If I have done my work properly, it will now be clear to the reader how muddled and arbitrary our system of sexual-morality is. In fact, it is not in any consistent ethical sense a morality at all. It is essentially a hodge-podge of attitudes derived from the past, upon which is erected a shaky and inconsistent system of laws and social prohibitions. Some of these fragments from the past date from before the introduction of Christianity; some are magical in origin, others are based on faulty science; yet others have grown up by reinterpretation of old laws, originally passed with quite a different purpose. That we have retained these ancient regulations is due to the fact that they effectively express the prejudices of the dominant group.
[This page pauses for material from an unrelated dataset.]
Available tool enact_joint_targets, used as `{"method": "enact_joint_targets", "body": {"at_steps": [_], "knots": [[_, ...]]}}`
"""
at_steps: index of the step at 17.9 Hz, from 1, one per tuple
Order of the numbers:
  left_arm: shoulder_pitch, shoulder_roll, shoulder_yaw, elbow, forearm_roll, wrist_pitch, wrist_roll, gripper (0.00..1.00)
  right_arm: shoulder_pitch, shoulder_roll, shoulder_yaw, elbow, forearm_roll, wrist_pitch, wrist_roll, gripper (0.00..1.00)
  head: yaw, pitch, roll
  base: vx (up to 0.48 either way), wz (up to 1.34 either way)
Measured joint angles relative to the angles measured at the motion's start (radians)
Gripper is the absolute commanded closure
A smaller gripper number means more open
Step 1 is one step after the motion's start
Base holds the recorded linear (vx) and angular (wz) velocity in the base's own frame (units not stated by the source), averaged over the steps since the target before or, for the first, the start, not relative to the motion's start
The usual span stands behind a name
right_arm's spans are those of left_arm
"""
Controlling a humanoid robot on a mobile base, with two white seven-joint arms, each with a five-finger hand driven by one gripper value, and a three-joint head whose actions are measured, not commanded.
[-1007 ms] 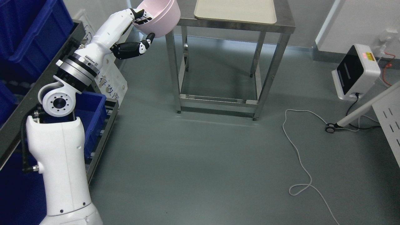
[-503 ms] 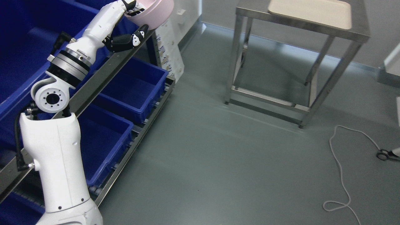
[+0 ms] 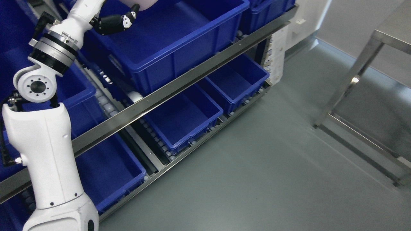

For the great majority of the prohibitions which regulate our sexual conduct are, or were, taboos — that is, prohibitions introduced to relieve unconscious, irrational anxieties. (This is not the less true just because they have been supported from time to time by a great parade of scholarly justification.)

To say that our prohibitions are mostly irrational in origin does not mean that they are necessarily worthless: for instance, no doubt excellent psychological and social reasons could be adduced for discouraging intra-familial incest. But our uncritical acceptance of the legacy of the past causes us to accept the worthless along with the good, while our failure to recognize the irrational anxieties behind many of these prohibitions invests infractions of them with an undue horror, causing us to apply the rules too severely and to punish infractions with undue severity.

The English, of course, love to believe that the blind process of rule-of-thumb adjustment and evolution produces the best results in the end, and it is always possible to gain a reputation for wisdom and far-sightedness by concluding that, with all its defects and apparent inconsistencies, English morality is, after all, the fairest and most decent code of living that the world has yet produced. Such was evidently not the case in past centuries; the casebooks of psychiatrists and the records of the courts suggest that such complacency may still be out of place today.